* _Your assignment_
Every line with "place" in it should be copied from the data.

[Data below Boundary: Start]

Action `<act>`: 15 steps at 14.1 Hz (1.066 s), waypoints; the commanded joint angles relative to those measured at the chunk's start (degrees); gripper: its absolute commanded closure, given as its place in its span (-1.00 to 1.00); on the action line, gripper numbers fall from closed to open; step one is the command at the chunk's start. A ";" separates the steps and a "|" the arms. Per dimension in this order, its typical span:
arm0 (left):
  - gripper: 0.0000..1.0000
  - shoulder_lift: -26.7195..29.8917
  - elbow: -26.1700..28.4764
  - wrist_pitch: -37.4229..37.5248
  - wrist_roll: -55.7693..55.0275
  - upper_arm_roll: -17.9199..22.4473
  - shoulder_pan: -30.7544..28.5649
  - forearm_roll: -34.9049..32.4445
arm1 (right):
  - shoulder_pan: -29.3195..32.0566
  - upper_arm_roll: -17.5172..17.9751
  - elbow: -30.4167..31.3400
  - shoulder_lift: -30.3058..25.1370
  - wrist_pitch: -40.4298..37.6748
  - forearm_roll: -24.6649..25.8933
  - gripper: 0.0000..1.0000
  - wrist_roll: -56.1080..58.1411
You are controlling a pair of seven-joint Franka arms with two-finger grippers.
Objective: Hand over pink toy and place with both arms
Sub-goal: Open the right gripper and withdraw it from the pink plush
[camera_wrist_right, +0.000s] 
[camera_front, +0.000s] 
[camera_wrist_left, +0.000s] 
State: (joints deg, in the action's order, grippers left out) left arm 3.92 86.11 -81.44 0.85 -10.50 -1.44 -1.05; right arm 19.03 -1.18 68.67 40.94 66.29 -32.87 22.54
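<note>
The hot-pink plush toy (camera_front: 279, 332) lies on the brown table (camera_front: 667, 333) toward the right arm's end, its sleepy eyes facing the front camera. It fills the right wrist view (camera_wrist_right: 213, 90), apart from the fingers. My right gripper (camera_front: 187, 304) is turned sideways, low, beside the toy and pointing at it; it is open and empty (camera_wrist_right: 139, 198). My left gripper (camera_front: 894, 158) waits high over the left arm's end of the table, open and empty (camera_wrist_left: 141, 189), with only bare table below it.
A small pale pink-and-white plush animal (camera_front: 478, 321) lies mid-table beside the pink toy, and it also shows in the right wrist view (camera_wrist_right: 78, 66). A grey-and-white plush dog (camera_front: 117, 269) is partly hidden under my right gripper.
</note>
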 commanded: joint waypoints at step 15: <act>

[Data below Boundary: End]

* _Solution for this problem_
Action `<act>`: 15 steps at 14.1 Hz (1.066 s), waypoints; the commanded joint angles relative to those measured at the chunk's start (degrees); gripper: its absolute commanded closure, given as its place in its span (-1.00 to 1.00); on the action line, gripper numbers fall from closed to open; step one is the command at the chunk's start. A ";" separates the steps and a "|" the arms. Per dimension in this order, its typical span:
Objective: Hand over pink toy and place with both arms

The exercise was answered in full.